Leitsatz (amtlich)
Einsicht in die notariellen Nebenakten kann allenfalls gewährt werden, wenn alle Beteiligten den Notar von der Pflicht zur Verschwiegenheit entbinden. Der Vorwurf einer strafbaren unerlaubten Handlung eines Beteiligten macht dessen Befreiungserklärung nicht entbehrlich.
Fehlt es an der Entbindungserklärung aller Beteiligten, kommt auch ein auf die Schriftstücke eines zustimmenden Beteiligten „beschränktes” Einsichtsrecht nicht in Betracht.
Normenkette
BeurkG § 51 Abs. 3, § 54; BNotO § 18
Verfahrensgang
LG Zweibrücken (Aktenzeichen 4 T 53/02) |
Tenor
1. Die weitere Beschwerde wird zurückgewiesen.
2. Die Beteiligten zu 1) haben die Kosten des Verfahrens der weiteren Beschwerde zu tragen.
3. Der Gegenstandswert des Verfahrens der weiteren Beschwerde wird auf 3.000 Euro festgesetzt.
Gründe
I. Die Beteiligten zu 1) haben mit der im Rubrum näher bezeichneten notariellen Urkunde Wohnungseigentum aus einer damals noch zu errichtenden Wohnanlage gekauft. Sie machen geltend, die Verkäuferin habe bei Abschluss des Kaufvertrages unredlich und betrügerisch gehandelt. Dies ist Gegenstand eines gegen den alleinigen Gesellschafter und Geschäftsführer der Verkäuferin laufenden Strafverfahrens. In einem Zivilprozess nehmen die Beteiligten zu 1) die Beteiligte zu 2) als finanzierende Bank wegen Aufklärungs- und Beratungsfehlern bei der Anbahnung der Darlehensverträge in Anspruch. In diesem Zusammenhang haben sie beim Notar, der Rechtsnachfolger des beurkundenden Notars ist, beantragt, ihnen Einsicht in die Nebenakten zu der notariellen Kaufvertragsurkunde zu gewähren. Dies hat der Notar mit Bescheid vom 10.8.2001 abgelehnt, da trotz mehrfacher Aufforderung nicht sämtliche am Kaufvertrag weiter Beteiligten zugestimmt hätten. Die Beschwerde gegen die vorbenannte Ablehnung ist ohne Erfolg geblieben. Mit der Rechtsbeschwerde verfolgen die Beteiligten zu 1) ihr Ziel weiter. Zur Begründung machen sie im Wesentlichen geltend, mit Blick auf das betrügerische Verhalten der Verkäuferin fehle für sie ein schützenswertes Interesse; der Notar könne sich insoweit nicht auf seine Verschwiegenheitsverpflichtung berufen. Da jedenfalls die Beteiligte zu 2) bezüglich ihrer eigenen Schriftstücke das Einverständnis erteilt habe, werde hilfsweise insoweit Einsicht beantragt.

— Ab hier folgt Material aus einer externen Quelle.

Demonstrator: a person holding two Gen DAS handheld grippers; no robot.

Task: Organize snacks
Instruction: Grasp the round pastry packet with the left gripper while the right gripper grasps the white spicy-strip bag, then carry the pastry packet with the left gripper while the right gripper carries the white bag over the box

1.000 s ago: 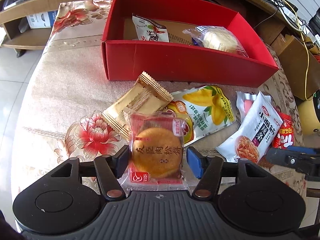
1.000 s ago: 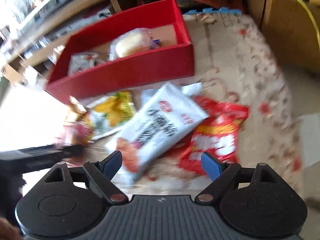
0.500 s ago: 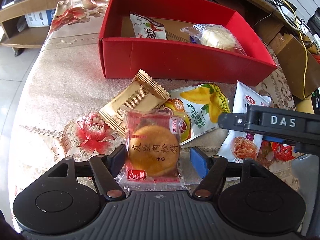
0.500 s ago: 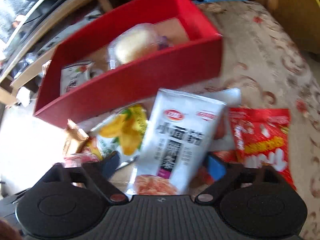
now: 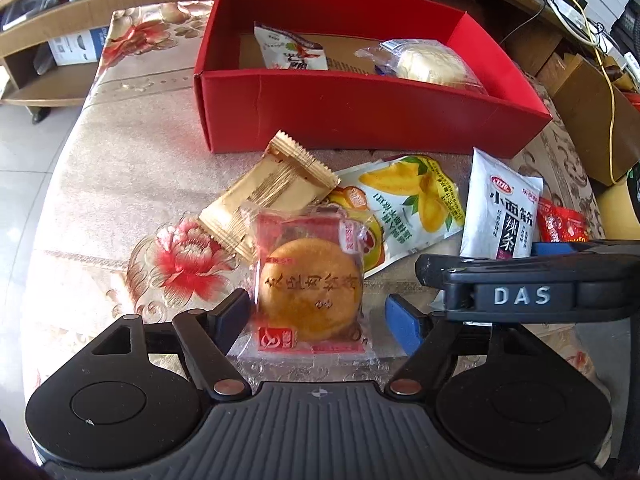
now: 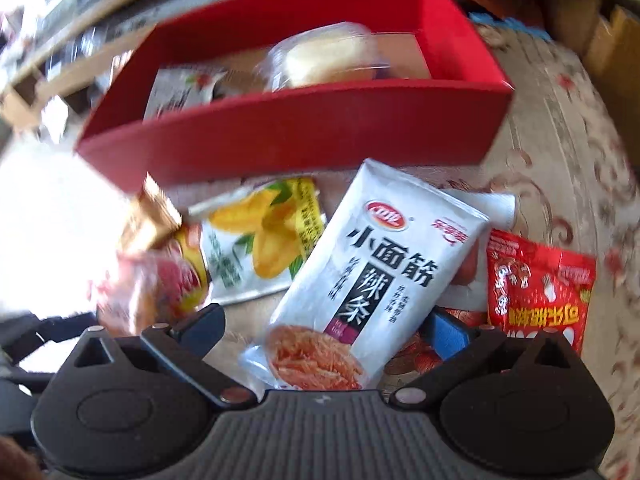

II. 1. Die weitere Beschwerde ist statthaft und auch i.Ü. zulässig (§§ 54 Abs. 1 und 2, 51 Abs. 3 BeurkG, 27 Abs. 1, 29 Abs. 1 FGG). Geht es – wie hier – nicht um die Beurkundungs- und Betreuungstätigkeit des Notars, sondern um das Verfahren im Anschluss an die Beurkundung, greift in Abgrenzung zu § 15 BNotO die besondere Regelung des § 54 BeurkG ein (vgl. zur Abgrenzung Huhn/von Schuckmann, 3. Aufl., § 54 BeurkG Rz. 3 f.; Mecke/Lerch, 2. Aufl., § 54 BeurkG Rz. 1 f.; Eylmann/Vaasen/Limmer, § 54 BeurkG Rz. 1 f.). Die Beteiligten zu 1) leiten hier nach Abschluss des Beurkundungsverfahrens ihren Anspruch aus § 51 Abs. 3 BeurkG her. Gegen die Ablehnung ist daher gem. § 54 Abs. 1 BeurkG die unbefristete Beschwerde eröffnet. Der die Beschwerde zurückweisende Beschluss des LG kann mit der weiteren Beschwerde nach §§ 27 ff. FGG angefochten werden (vgl. Huhn/von Schuckmann, 3. Aufl., § 54 BeurkG Rz. 9; Mecke/Lerch, 2. Aufl., § 54 BeurkG Rz. 4).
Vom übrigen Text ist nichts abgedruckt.